— Извините, капитан, я задал вам хлопот.
— Ну, это пустяки. Хлопоты наши впереди: вчера вечером противник подступил к самому Баксану. Неизвестно пока, возможно, захватил гидроэлектростанцию.
— Нам туда?
— Нет, нам приказано выйти в другое место. И, кажется, более серьезное: доведется стоять насмерть. Командир полка хотел было оставить тебя при себе, но я подумал, что ты пошел бы сам с этим взводом пулеметчиков.
— Спасибо, капитан. Я не остался бы в тылу.
— Тогда все в порядке. Я верил, что ты не искал бы безопасного места. Тем более, что и лекарка идет с нами…
Оленич отметил, что Истомин с намеком произнес эти слова, испытующе взглянул на него. Нет, этот капитан никогда не перестанет иронизировать над ним!
— Не надо трогать ее. Она-то непричастна к нашим с вами, капитан, отношениям!
— О-о! Как сказать, лейтенант… Ну, да больные все немного капризны и сентиментальны. Соколову я не хотел брать туда. Можешь успокоиться: она отважная девица. На этот счет у меня сомнений нет.
— В ней вообще нельзя сомневаться.
— Вот как? Занятно! — Истомин даже повеселел. — Защитник! Тебе бы сейчас никелированные шпоры!
— Они всегда со мной. В душе.
— Влюблен в конницу? Крепко сидит в тебе воронинская романтика!
— Не романтика, душевная потребность.
— Ладно, лейтенант! Это я как завистливый пешеход. — Истомин козырнул и вышел.
Оленич вновь почувствовал, что в слово «пешеход» капитан вложил какой-то особый смысл — грустный, с затаенной болью. Странно! На Истомина это не похоже.
— Еремеев! — позвал он связного. И когда вошел ефрейтор, проговорил усталым голосом: — Одеваться…

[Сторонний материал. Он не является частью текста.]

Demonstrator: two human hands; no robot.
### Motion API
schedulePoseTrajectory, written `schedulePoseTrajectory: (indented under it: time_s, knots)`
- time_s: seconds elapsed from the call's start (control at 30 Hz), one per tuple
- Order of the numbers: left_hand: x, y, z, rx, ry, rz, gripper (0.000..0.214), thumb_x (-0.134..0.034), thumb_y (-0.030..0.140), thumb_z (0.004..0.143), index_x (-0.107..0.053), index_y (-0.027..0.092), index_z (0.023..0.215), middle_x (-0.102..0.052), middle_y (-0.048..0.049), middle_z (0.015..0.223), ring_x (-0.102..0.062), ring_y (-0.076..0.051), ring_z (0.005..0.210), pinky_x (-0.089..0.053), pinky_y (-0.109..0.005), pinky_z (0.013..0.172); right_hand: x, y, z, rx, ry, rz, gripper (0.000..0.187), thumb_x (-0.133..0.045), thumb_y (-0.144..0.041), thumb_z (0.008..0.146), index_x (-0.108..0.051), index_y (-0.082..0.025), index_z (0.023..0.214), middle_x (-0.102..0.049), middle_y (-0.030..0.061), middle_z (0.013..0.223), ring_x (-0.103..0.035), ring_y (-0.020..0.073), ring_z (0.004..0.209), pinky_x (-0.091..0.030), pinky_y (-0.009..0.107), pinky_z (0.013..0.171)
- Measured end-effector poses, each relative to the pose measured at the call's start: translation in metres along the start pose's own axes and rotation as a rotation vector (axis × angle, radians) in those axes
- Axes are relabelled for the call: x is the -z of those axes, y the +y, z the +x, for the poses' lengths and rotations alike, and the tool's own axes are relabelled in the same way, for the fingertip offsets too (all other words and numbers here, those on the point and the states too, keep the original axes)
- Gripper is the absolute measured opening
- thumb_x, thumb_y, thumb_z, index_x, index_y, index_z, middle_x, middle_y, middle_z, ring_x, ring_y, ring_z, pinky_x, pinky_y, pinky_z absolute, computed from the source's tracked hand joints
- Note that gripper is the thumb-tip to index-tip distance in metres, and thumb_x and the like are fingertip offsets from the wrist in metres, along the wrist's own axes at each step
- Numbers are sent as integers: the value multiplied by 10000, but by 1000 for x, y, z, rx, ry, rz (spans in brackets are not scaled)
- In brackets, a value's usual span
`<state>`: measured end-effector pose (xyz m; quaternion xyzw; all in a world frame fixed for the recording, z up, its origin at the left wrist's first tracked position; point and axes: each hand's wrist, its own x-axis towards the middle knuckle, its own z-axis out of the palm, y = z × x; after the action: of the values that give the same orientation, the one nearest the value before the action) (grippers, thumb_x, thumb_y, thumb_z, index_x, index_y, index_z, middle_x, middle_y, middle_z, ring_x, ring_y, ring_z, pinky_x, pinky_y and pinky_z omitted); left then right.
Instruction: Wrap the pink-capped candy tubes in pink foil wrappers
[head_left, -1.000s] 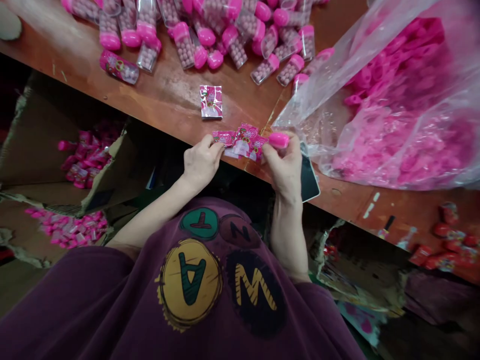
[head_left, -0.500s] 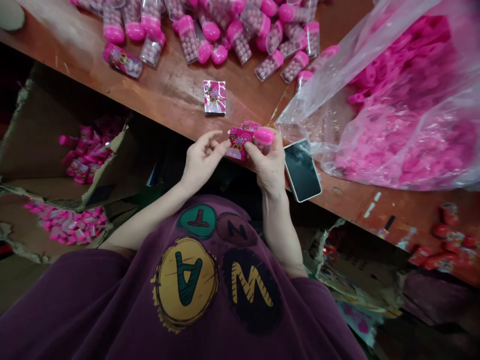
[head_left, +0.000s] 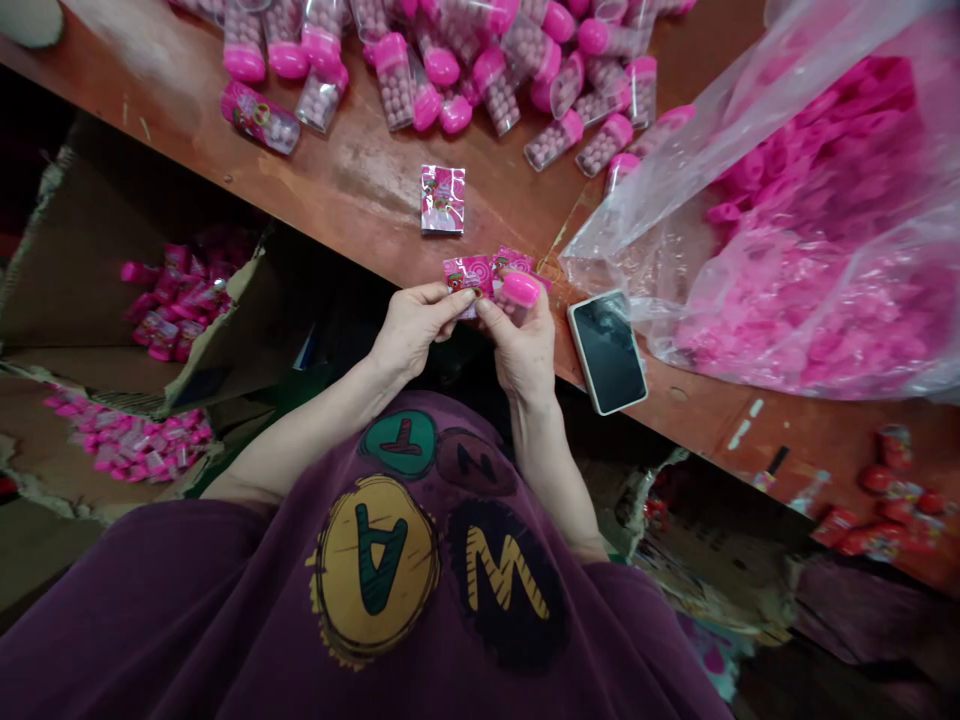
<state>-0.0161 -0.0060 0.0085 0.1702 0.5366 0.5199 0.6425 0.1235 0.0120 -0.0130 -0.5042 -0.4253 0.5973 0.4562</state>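
Note:
My left hand (head_left: 416,328) pinches a pink printed label sleeve (head_left: 466,272) between thumb and fingertips, just off the table's front edge. My right hand (head_left: 523,345) is closed around a small clear bottle with a pink cap (head_left: 520,289); its thumb presses on the same label. The bottle's lower part is hidden by the palm. Behind the right fingers lies another pink printed label (head_left: 513,262). A stack of shiny label sleeves (head_left: 442,200) rests on the table just beyond my hands.
Several pink-capped bottles of candy balls (head_left: 499,90) are heaped at the back; one labelled bottle (head_left: 260,117) lies at left. A phone (head_left: 609,350) is right of my hand, beside a plastic bag of pink pieces (head_left: 817,290). Cardboard boxes (head_left: 217,345) stand below the table edge.
My left hand has moved right and closed on the label, its fingers now near the right thumb. The label and bottle have tilted slightly. The whole view has shifted a little.

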Motion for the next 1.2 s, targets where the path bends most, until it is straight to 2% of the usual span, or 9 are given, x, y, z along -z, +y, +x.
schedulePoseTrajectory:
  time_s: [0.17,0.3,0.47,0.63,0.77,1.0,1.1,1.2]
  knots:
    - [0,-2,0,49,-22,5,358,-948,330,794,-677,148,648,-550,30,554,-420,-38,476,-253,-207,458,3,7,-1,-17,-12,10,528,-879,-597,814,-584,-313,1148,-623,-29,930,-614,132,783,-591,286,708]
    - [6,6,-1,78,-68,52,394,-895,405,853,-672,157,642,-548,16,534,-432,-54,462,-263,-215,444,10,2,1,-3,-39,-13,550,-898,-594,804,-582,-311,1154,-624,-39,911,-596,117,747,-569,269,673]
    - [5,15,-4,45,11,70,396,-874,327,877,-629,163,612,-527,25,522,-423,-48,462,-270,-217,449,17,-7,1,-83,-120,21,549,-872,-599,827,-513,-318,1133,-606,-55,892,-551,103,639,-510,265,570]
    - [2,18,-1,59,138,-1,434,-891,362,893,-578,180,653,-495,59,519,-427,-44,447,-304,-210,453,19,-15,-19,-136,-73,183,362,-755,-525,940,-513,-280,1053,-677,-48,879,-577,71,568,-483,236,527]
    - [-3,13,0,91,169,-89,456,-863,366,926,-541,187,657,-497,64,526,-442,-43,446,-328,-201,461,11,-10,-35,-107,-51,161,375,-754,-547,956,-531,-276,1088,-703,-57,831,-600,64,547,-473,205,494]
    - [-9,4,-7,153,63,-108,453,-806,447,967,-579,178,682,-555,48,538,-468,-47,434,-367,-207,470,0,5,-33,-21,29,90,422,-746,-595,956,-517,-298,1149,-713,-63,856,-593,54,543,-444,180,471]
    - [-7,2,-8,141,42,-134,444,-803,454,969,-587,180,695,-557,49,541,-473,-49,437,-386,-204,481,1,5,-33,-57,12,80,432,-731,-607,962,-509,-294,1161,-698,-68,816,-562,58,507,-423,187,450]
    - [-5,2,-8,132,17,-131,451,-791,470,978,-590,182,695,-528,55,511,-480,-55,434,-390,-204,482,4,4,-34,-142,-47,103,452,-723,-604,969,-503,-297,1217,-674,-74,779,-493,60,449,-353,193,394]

Надел гимнастерку, показалось прохладно, даже озноб почувствовал, попросил подать шинель. В комнату быстро вошла Соколова и торжественно-шутливо провозгласила:
— Карета князя Андрея Болконского подана! — Потом уже поспокойнее объяснила: — Алимхан выпросил у балкарцев арбу, в нее впряжены два вола с такими огромными рогами, как у буйволов. И хозяин-погоныч экзотичный — папаха да бешмет.
— Женя, — вдруг спросил Оленич, — ты что-нибудь знаешь об Истомине? Что он за человек?
Соколова испуганно глянула на Оленича:
— А почему ты спрашиваешь об этом меня?
— Ну, я подумал, что ты с ним дольше служишь, лучше знаешь… Не могу понять его — то он прямее штыка, то загадочней египетского сфинкса.
— Ничего не знаю, — резко ответила Соколова и вышла из комнаты.
Обида Жени озадачила его, он с тревогой подумал, не кончится ли их дружба? У него не было к ней такого щемящего чувства, как к Марии, но с Женей ему легко общаться, легко шутить, приятно подтрунивать над нею. И вообще с ней просто, светло, ее внимание наполняло душу нежностью и гордостью.